All lines of the material that contain "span" must be copied out.

══ RECORDED DATA ══

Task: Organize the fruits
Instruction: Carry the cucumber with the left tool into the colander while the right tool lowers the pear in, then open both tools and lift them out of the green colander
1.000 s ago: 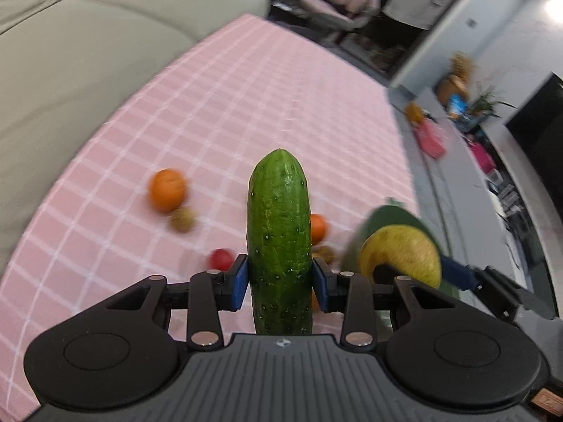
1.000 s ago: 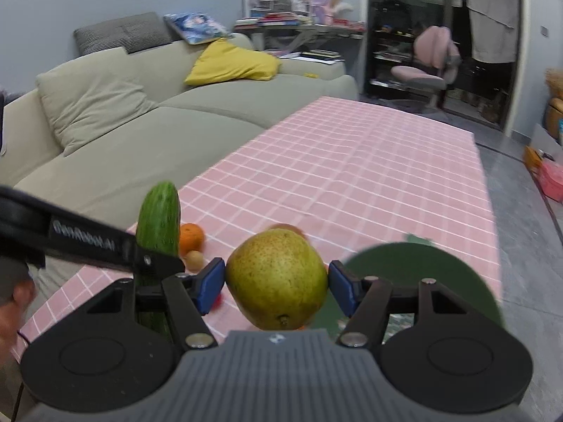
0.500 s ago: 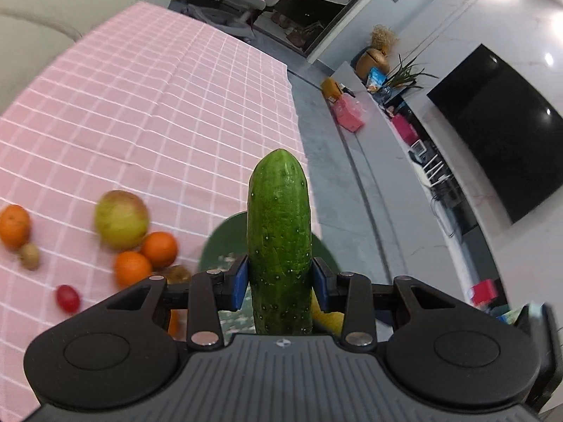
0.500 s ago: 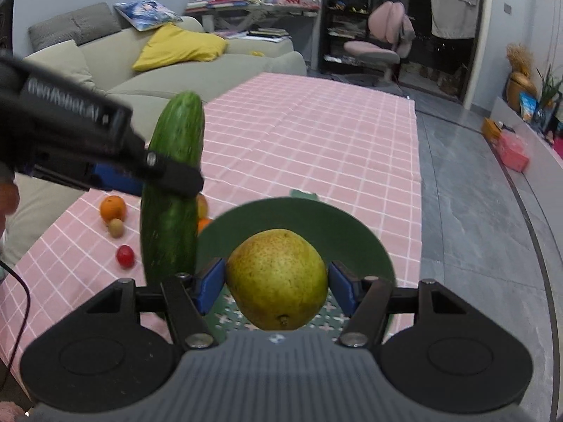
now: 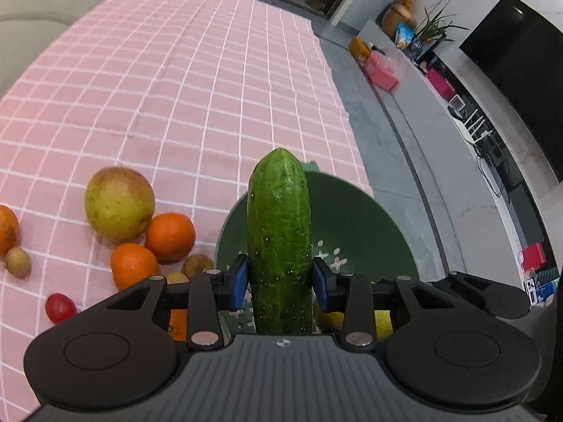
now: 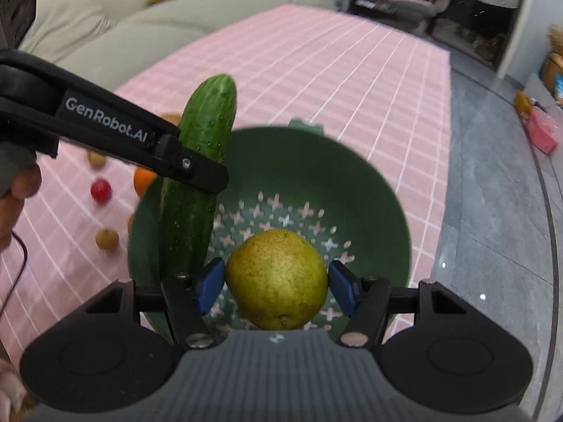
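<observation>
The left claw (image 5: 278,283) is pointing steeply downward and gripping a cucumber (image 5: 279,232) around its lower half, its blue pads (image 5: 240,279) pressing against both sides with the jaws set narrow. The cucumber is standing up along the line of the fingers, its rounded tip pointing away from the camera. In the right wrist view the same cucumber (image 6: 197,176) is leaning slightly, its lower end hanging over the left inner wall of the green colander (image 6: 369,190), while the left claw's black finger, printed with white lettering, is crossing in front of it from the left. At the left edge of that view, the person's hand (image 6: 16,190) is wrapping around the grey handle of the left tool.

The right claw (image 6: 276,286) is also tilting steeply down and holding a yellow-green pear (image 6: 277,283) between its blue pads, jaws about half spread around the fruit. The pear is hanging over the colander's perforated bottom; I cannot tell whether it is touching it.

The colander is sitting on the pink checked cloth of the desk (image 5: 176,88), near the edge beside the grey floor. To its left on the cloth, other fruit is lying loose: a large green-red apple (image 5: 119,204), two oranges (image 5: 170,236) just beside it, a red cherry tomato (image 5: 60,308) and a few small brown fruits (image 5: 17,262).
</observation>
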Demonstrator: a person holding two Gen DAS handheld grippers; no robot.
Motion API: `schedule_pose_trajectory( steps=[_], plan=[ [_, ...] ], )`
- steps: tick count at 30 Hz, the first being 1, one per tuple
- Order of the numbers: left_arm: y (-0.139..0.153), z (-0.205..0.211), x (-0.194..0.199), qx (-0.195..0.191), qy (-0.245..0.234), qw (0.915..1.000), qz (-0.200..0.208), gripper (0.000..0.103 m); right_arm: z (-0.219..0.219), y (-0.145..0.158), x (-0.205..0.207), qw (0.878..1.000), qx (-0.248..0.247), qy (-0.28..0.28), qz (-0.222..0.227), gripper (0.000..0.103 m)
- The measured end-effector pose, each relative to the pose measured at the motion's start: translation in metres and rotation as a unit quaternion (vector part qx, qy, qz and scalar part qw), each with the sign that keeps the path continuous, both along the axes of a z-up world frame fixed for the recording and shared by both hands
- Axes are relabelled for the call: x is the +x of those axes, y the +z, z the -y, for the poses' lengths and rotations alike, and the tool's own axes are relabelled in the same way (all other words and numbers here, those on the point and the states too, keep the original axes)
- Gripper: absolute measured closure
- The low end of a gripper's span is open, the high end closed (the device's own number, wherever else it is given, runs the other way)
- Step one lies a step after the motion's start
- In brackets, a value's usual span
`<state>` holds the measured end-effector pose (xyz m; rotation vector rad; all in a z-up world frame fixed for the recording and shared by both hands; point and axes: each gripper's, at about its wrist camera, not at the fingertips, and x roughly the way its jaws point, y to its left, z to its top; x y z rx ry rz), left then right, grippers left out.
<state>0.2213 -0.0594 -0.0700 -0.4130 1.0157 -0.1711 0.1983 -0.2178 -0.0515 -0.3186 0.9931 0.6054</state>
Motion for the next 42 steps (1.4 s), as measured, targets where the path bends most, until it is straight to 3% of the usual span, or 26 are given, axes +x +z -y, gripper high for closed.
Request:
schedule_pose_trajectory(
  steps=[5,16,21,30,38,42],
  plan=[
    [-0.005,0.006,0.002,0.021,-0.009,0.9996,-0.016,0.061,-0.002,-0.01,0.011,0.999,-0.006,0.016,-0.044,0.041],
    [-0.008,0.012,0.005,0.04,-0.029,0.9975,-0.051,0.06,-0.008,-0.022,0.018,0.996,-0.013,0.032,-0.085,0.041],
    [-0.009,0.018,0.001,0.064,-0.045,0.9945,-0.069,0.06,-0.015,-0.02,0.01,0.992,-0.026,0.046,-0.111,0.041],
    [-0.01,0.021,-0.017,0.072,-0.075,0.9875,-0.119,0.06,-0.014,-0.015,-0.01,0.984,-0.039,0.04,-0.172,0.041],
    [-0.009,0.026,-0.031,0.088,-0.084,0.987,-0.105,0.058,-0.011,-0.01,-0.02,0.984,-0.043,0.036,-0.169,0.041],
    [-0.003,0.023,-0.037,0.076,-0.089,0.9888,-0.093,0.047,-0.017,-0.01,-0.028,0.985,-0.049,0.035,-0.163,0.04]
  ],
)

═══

### RESPONSE TO THIS TASK
- The low end of a gripper's span is open, the high end closed (the device's own number, wherever else it is given, runs the other way)
- In brackets, a value's usual span
Motion for the next 42 steps (1.4 s), as measured, targets where the path bends most, until it is straight to 3% of the usual span, or 26 are given, axes +x +z -y, gripper high for closed.

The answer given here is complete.